Published July 22, 2014
Bill Ackman’s self-described “death blow” to Herbalife (HLF) failed to worry investors, and may have had the opposite reaction.
Shares of the nutrition company surged 25.5% to $67.77 on Tuesday, the day of Ackman’s latest presentation on what he believes is a pyramid scheme at Herbalife. It was the best single-day rally ever for the firm.
Herbalife is a multi-level marketing company that sells products like weight-loss shakes through distributors. Ackman, who bet more than $1 billion on the stock falling by shorting Herbalife, has been drawing attention to Herbalife’s business model since 2012.
Los Angeles-based Herbalife has attracted scrutiny from federal regulators. The company was was hit with a civil investigative demand from the Federal Trade Commission, while the Department of Justice has also investigated Herbalife.
On Tuesday, Ackman gave a three-hour presentation that primarily focused on nutrition clubs operated by Herbalife distributors. Ackman said an investigation by his firm, Pershing Square Capital Management, revealed that Herbalife clubs have “phantom or fictitious customers” because they mostly sell products to distributors in training or potential recruits. He called into question Herbalife’s training program as well.
Ackman estimates at least 40% of Herbalife’s revenue is generated by nutrition clubs. “If they go away, the company goes away,” he said.
Much of the presentation also focused on how Herbalife looks to recruit distributors from Latino groups and low-income families that are seeking entrepreneurial opportunities, according to Ackman. The Pershing Square founder noted that club owners “don’t realize they’re involved in a fraud.”
At the end of his presentation, Ackman made a plea for Herbalife chief executive Michael Johnson to “shut the company down,” calling the executive a “predator.”
Herbalife chief financial officer John DeSimone hit back at Ackman, saying the hedge fund manager was wrong about “everything.”
“We are 100% confident in the compliance of our company,” DeSimone said during an appearance on Money with Melissa Francis. “We made a decision that focusing on our performance is the most important thing we could do.”
He added, “We will not run away from anything [Ackman] says.”
DeSimone also responded to allegations that distributors in Venezuela use Herbalife as a money transfer scheme, calling them “completely inaccurate.” Ackman said distributors pay for Herbalife products in Venezuela’s currency, the bolivar, and receive commissions in U.S. dollars.
When asked about the stock’s rally, Ackman suggested the Securities and Exchange Commission should look into the timing of Herbalife’s stock buybacks.
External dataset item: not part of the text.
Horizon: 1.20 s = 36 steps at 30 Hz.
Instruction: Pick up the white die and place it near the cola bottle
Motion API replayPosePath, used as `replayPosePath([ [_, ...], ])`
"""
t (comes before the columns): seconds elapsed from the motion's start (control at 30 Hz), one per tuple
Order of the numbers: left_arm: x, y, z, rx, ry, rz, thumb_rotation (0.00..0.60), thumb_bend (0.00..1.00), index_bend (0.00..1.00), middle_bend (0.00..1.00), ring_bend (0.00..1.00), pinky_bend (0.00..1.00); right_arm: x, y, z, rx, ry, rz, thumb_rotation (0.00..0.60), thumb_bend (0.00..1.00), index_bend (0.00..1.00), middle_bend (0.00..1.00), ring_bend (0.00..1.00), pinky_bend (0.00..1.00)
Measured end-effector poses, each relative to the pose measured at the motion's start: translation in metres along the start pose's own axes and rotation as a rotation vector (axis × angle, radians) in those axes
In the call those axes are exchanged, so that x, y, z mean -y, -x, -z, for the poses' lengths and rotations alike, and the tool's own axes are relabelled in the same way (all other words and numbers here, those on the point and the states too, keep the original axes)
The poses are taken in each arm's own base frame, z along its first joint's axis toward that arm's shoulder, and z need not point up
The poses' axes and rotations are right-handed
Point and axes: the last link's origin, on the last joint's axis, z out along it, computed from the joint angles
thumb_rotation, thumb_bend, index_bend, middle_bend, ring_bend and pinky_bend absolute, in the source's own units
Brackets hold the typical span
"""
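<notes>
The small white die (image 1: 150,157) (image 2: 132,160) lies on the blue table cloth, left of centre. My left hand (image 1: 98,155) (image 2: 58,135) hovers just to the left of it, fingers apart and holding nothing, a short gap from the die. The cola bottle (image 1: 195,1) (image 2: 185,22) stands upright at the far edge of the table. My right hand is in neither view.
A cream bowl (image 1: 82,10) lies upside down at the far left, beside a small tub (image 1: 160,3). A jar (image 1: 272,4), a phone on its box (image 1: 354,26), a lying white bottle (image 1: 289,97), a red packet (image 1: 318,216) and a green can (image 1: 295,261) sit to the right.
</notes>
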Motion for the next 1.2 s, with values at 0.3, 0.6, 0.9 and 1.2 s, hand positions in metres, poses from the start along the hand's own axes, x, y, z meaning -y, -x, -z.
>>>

He said the company buys back stock to “blunt the accusations.”
“You can only prop up a stock for so long,” Ackman added.
In a statement, Herbalife called Ackman’s claims about the earnings of its nutrition clubs “completely false and fabricated.” The company said a study it commissioned found that in fact 87.5% of nutrition-club operators feel good about the money they earn, and 92% want to continue with their club.
“Once again, Bill Ackman has over-promised and under-delivered on his $1 billion bet against our company. After spending $50 million, two years and tens of thousands of man-hours, Bill Ackman further demonstrated today that the facts are on our side,” the company said.
Earlier Tuesday, Herbalife released an analysis from economist and former FTC advisor Dr. Walter H. A. Vandaele, who determined that Herbalife isn’t a pyramid scheme.